**Exercise**
Retype, exactly and completely, the listing that comes next, skipping its images.

##### Recorded information

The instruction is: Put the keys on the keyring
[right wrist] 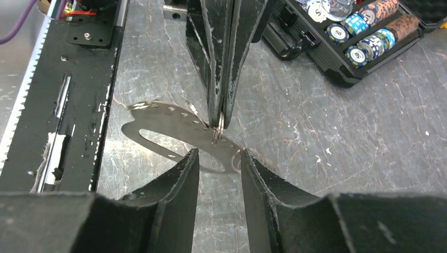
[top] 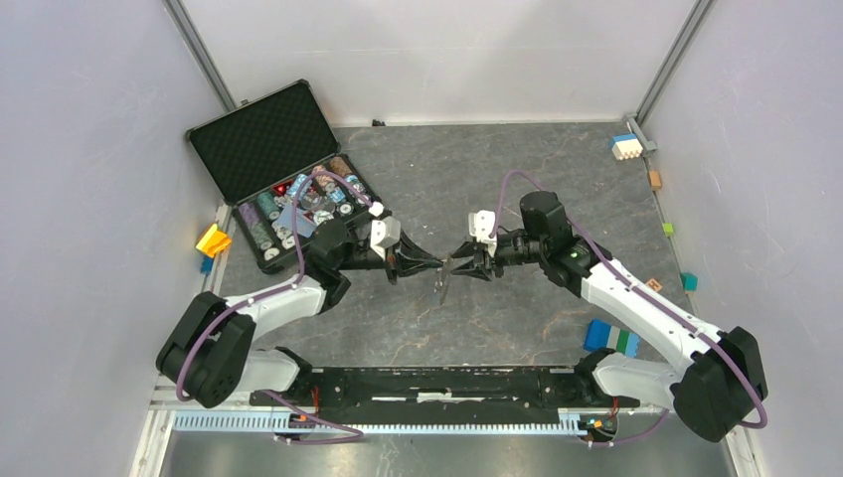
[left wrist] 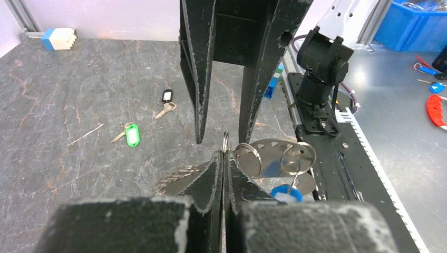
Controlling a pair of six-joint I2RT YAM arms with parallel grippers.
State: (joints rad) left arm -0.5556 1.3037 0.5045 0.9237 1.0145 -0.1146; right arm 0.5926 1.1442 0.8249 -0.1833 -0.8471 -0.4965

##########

**Finished exercise**
The instruction is: Put the keys on the keyring
[right wrist] 
[top] 
[left wrist] 
Controlling a pair of six-joint I2RT YAM arms with parallel grippers.
State: (joints rad) left arm -0.5556 1.3037 0.5045 0.9237 1.0145 -0.1146; right arm 0.5926 1.1442 0.8249 -0.1833 -0.8471 -0.4965

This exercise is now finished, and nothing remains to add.